Things Get Kinetic
Moon built a giant French window facing McQueen’s home, a mere 50 yards away. He spent an inordinate amount of time behind the glass with binoculars, hoping to get a glimpse of Ali McGraw naked. He also installed spotlights facing toward his neighbor’s palatial mansion in pursuit of this lecherous goal. There were lots of loud, crazy parties as well. Eventually, the King of Cool had simply had enough.
The bright lights shining directly into his home interfered with McQueen’s sleep, something he viewed as sacrosanct. Finally, at his wit’s end, McQueen simply stepped outside and blew the lights out with his favorite 12-bore shotgun, and then he went back to bed.
Moon rightfully felt that the local cops would not be terribly sympathetic given his eclectic fashion choices, so he opted not to report anything. McQueen actually shot his neighbor’s lights out once more before he got the memo. Eventually, Moon moved back to the UK, where he died of a drug overdose at age 32.

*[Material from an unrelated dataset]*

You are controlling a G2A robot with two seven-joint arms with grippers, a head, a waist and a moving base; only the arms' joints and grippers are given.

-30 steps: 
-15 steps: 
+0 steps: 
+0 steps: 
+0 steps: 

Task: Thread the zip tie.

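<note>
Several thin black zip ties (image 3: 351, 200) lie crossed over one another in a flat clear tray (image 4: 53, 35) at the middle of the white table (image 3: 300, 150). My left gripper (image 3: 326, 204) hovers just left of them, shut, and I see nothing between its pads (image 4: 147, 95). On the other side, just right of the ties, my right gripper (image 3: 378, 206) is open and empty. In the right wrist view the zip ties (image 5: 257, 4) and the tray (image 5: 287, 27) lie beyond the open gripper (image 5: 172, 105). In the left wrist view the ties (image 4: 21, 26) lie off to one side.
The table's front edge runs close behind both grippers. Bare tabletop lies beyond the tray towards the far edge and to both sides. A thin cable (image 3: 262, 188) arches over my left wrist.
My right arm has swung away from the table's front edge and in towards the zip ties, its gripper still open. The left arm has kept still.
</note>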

Steve McQueen’s denouement was comparably tragic. He developed pleural mesothelioma, an aggressive form of lung cancer brought upon by asbestos exposure and exacerbated by cigarettes. McQueen went to Mexico, where he was treated with a weird variety of alternative medical therapies, including coffee enemas, injections of live cells harvested from cattle and sheep, and a dangerous experimental drug called laetrile. Predictably, none of that worked. McQueen succumbed to the disease in 1980 at 50 years old. It was an ignoble end to a most acrimonious and unneighborly feud.